# What is expected
Look below for the line that contains "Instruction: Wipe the", then copy it and each following line exactly, through and including the line that contains "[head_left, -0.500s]".

# Data block
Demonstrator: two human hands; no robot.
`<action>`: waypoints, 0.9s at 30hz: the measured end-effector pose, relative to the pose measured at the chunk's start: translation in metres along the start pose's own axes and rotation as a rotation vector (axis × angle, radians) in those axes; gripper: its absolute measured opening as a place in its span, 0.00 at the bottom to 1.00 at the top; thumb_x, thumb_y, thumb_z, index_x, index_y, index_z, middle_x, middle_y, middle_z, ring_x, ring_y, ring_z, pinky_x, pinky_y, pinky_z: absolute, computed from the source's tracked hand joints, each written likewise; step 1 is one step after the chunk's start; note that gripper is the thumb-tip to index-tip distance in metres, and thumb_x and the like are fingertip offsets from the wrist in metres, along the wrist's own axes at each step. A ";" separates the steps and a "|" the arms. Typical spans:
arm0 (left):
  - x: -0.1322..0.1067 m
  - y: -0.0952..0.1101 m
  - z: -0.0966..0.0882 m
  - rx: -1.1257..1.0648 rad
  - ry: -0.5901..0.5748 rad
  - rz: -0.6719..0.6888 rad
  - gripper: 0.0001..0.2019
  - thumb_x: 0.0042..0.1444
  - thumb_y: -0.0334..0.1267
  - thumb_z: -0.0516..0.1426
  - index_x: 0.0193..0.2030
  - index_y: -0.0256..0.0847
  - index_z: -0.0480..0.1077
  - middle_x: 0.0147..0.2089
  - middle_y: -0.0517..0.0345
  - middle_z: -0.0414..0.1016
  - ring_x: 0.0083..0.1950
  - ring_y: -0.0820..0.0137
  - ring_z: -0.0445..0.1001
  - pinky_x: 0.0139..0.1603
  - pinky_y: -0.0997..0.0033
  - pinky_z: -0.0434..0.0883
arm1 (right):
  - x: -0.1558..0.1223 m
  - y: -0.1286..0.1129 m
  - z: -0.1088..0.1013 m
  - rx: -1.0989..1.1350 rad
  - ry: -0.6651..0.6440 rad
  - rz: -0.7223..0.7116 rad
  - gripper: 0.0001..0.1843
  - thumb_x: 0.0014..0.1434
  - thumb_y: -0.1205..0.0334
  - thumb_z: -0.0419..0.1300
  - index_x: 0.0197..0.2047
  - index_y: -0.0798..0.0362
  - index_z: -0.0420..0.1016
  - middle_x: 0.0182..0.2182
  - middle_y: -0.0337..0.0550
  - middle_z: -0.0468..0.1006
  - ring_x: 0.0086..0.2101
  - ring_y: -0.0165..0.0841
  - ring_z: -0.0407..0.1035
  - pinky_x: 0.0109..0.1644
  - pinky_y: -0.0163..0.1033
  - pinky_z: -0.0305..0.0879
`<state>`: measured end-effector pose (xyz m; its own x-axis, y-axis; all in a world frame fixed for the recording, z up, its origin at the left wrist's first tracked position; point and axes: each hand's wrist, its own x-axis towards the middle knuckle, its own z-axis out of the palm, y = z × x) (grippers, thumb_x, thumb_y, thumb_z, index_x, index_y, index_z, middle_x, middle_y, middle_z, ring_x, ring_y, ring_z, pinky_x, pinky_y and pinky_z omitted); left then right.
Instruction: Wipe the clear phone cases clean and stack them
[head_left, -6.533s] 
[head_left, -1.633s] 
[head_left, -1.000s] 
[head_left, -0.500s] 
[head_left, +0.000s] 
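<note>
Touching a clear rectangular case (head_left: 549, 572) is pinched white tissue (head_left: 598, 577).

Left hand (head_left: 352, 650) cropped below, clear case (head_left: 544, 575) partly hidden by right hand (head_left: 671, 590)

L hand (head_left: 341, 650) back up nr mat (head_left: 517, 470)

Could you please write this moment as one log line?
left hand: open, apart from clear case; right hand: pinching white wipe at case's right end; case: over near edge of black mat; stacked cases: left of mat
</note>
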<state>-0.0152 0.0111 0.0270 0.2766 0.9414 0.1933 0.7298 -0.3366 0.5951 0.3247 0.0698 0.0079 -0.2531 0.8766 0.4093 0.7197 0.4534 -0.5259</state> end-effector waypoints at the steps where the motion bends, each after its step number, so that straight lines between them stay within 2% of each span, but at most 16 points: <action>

# Worked solution
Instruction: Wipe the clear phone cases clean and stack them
[head_left, -6.533s] 
[head_left, -1.633s] 
[head_left, -1.000s] 
[head_left, -0.500s] 

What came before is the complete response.